Les interviews avec les entrepreneurs, les fournisseurs de formation, les représentants de syndicats et le personnel du gouvernement et de la HCL nous ont également donné des informations qui ont eu un effet important sur notre évaluation finale du degré de réussite de certains aspects du projet.  Par exemple, au départ nous avions tendance à considérer les entrepreneurs et les autres travailleurs comme créant des obstacles tout simplement parce que ces personnes avaient rejeté les initiatives d'équité.  Plus tard, nous avons compris que certaines caractéristiques du programme de formation même avaient entraîné une réaction négative de la part des entrepreneurs.

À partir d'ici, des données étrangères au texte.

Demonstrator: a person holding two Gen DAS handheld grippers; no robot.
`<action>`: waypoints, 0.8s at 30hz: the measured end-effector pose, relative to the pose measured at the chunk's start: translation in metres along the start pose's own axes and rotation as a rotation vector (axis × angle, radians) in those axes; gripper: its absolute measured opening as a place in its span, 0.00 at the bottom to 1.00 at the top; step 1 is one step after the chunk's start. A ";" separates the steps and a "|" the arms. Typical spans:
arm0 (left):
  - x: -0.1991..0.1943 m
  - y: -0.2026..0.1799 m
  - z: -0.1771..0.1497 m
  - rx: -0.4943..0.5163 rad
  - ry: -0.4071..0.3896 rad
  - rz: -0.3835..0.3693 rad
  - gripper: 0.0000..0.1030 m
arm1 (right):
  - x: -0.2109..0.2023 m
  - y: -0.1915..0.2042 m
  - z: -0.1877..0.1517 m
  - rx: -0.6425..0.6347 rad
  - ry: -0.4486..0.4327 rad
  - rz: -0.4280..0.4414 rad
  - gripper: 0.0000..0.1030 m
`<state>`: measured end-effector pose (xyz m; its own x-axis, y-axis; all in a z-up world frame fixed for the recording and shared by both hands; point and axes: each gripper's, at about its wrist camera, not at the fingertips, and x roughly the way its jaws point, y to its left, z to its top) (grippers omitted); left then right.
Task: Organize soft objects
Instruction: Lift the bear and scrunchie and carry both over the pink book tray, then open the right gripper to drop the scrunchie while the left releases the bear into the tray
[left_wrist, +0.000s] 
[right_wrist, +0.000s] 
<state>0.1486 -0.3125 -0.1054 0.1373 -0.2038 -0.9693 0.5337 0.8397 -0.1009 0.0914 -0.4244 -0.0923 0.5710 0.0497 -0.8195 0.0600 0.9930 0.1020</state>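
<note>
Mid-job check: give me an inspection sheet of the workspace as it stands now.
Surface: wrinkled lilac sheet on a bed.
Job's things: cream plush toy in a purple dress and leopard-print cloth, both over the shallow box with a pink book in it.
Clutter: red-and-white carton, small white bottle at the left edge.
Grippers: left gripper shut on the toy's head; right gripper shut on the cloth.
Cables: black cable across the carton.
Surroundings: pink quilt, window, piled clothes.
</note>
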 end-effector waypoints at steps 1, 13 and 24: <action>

Notre évaluation générale montre que la IHP est un bon modèle à suivre dans son approche générique à la formation et à l'intégration de personnes venant de groupes  traditionnellement exclus de la main-d'œuvre de la construction à grande échelle.  Les possibilités d'emploi (considérable et bien rémunéré) pour les syndicats et les entrepreneurs les motivent bien à acquiescer.  Cela ne veut pas nécessairement dire que cette bonne volonté a été "achetée" et, comme on pourrait s'y attendre avec de telles initiatives, bien des choses n'ont pas marché.  Dans certains cas, il s'agissait d'une mauvaise planification au départ et d'une sélection médiocre du personnel pour mener à bien le projet.  Dans tous les cas, ces problèmes étaient plutôt mineurs.  Avec une planification suffisante, on pourrait facilement résoudre la plupart de ces problèmes dans de futurs projets.

Ce que nous avons appris à mieux comprendre dans cette étude, c'est la nature même de l'industrie de la construction et les façons dont les gens reçoivent généralement leur formation et accèdent à cette main-d'œuvre.  C'est à cet égard que nous nous attendons à faire les recommandations les plus importantes en matière de politique publique.